1
votes

I am trying to use Huggingface transformer api to load a locally downloaded M-BERT model but it is throwing an exception. I clone this repo: https://huggingface.co/bert-base-multilingual-cased

bert = TFBertModel.from_pretrained("input/bert-base-multilingual-cased")

The directory structure is:

Directory structure

But I am getting this error:

Traceback (most recent call last):
  File "/usr/local/lib/python3.7/dist-packages/transformers/modeling_tf_utils.py", line 1277, in from_pretrained
    missing_keys, unexpected_keys = load_tf_weights(model, resolved_archive_file, load_weight_prefix)
  File "/usr/local/lib/python3.7/dist-packages/transformers/modeling_tf_utils.py", line 467, in load_tf_weights
    with h5py.File(resolved_archive_file, "r") as f:
  File "/usr/local/lib/python3.7/dist-packages/h5py/_hl/files.py", line 408, in __init__
    swmr=swmr)
  File "/usr/local/lib/python3.7/dist-packages/h5py/_hl/files.py", line 173, in make_fid
    fid = h5f.open(name, flags, fapl=fapl)
  File "h5py/_objects.pyx", line 54, in h5py._objects.with_phil.wrapper
  File "h5py/_objects.pyx", line 55, in h5py._objects.with_phil.wrapper
  File "h5py/h5f.pyx", line 88, in h5py.h5f.open
OSError: Unable to open file (file signature not found)

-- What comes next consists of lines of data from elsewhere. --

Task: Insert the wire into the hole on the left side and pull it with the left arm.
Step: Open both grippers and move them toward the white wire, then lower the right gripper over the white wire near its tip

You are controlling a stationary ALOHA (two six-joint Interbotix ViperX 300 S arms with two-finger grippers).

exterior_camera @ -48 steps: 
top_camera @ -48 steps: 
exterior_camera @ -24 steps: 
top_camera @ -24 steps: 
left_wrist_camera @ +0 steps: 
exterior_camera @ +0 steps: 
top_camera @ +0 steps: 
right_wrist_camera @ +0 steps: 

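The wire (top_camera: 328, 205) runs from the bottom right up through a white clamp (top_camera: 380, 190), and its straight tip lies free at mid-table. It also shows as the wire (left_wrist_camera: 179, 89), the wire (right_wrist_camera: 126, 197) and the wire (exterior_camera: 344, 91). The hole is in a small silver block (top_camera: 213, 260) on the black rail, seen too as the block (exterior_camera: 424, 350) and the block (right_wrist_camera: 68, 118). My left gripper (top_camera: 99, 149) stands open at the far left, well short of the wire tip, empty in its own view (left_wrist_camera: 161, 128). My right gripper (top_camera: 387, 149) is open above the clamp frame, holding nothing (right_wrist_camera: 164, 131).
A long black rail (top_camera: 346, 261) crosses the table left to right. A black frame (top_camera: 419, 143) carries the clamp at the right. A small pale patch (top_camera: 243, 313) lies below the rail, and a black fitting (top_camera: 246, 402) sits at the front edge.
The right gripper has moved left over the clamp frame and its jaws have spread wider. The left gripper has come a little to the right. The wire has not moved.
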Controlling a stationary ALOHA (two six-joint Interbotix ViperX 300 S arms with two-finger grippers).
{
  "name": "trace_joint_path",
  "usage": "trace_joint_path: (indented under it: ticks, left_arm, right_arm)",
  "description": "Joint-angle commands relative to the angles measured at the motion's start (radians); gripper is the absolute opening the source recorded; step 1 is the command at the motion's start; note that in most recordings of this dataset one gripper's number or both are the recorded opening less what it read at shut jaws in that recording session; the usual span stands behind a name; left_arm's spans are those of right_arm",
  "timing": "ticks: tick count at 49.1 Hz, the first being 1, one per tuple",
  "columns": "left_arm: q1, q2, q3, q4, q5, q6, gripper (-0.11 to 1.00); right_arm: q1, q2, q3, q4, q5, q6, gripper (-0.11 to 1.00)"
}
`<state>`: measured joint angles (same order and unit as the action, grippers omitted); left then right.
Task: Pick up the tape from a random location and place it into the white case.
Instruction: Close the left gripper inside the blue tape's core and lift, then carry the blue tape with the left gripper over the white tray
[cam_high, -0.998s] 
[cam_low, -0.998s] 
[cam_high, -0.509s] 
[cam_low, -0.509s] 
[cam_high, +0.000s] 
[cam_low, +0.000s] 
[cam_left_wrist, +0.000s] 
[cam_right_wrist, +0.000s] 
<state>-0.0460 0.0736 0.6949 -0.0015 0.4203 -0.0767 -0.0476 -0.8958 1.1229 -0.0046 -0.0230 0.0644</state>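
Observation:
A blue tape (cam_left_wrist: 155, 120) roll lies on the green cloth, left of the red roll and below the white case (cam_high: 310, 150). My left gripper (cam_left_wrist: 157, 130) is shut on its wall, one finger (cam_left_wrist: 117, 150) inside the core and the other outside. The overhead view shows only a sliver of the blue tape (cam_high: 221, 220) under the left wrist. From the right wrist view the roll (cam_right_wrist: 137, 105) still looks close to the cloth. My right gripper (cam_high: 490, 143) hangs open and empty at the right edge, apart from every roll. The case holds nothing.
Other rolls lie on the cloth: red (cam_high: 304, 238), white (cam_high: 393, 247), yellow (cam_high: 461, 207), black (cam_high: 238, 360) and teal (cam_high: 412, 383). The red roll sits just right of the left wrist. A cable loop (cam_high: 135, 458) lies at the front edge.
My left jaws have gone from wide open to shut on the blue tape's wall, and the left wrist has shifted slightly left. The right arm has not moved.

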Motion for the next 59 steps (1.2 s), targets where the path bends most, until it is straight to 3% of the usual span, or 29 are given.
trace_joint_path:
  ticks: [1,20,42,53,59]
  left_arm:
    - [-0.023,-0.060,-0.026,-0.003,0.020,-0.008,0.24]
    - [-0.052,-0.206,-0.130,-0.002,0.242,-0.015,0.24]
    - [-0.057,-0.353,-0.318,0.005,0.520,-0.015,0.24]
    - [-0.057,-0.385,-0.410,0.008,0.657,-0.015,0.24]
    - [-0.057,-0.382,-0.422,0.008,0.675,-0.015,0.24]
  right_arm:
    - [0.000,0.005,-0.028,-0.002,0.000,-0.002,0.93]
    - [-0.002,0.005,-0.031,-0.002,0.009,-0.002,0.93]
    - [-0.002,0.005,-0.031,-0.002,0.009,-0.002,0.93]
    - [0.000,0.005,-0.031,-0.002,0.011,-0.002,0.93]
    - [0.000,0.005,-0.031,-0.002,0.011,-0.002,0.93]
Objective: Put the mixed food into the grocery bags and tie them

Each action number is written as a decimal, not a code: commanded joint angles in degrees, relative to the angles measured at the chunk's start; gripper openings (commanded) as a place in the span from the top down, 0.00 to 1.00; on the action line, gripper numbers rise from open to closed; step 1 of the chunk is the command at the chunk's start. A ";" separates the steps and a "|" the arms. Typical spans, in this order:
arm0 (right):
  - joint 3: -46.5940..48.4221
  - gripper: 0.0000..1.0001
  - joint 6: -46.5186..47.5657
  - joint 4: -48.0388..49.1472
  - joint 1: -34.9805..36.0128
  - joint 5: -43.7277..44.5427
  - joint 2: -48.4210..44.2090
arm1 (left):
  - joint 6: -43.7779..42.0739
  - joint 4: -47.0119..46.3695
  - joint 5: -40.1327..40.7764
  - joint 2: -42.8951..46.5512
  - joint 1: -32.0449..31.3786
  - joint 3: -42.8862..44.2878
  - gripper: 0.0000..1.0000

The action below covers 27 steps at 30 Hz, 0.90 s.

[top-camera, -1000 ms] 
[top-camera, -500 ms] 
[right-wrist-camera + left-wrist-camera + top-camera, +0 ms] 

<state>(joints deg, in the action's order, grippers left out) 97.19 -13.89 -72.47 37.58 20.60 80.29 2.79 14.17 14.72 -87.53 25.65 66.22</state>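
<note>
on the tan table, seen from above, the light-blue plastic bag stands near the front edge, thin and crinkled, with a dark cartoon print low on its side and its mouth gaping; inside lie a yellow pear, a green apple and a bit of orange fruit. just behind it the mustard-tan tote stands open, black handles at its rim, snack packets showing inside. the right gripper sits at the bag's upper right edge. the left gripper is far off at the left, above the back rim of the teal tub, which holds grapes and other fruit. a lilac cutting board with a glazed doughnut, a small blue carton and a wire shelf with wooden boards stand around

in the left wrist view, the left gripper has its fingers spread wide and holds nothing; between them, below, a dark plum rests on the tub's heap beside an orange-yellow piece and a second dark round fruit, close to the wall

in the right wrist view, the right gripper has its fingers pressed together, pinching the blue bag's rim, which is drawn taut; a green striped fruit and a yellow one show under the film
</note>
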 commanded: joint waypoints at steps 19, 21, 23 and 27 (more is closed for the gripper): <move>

During handling of the above exception, another exception occurred:

Traceback (most recent call last):
  File "train.py", line 81, in <module>
    __main__()
  File "train.py", line 59, in __main__
    model = create_model(num_classes)
  File "/content/drive/My Drive/msc-project/code/model.py", line 26, in create_model
    bert = TFBertModel.from_pretrained("input/bert-base-multilingual-cased")
  File "/usr/local/lib/python3.7/dist-packages/transformers/modeling_tf_utils.py", line 1280, in from_pretrained
    "Unable to load weights from h5 file. "
OSError: Unable to load weights from h5 file. If you tried to load a TF 2.0 model from a PyTorch checkpoint, please set from_pt=True. 

Where am I going wrong? Need help! Thanks in advance.

1
Try local_files_only=True - ML_Engine
Also check that the place you're running the script from is in the same level as /input - ML_Engine

1 Answers

1
votes

As it was already pointed in the comments - your from_pretrained param should be either id of a model hosted on huggingface.co or a local path:

A path to a directory containing model weights saved using save_pretrained(), e.g., ./my_model_directory/.

See documentation

Looking at your stacktrace it seems like your code is run inside:

/content/drive/My Drive/msc-project/code/model.py so unless your model is in: /content/drive/My Drive/msc-project/code/input/bert-base-multilingual-cased/ it won't load.

I would also set the path to be similar to documentation example ie:

bert = TFBertModel.from_pretrained("./input/bert-base-multilingual-cased/")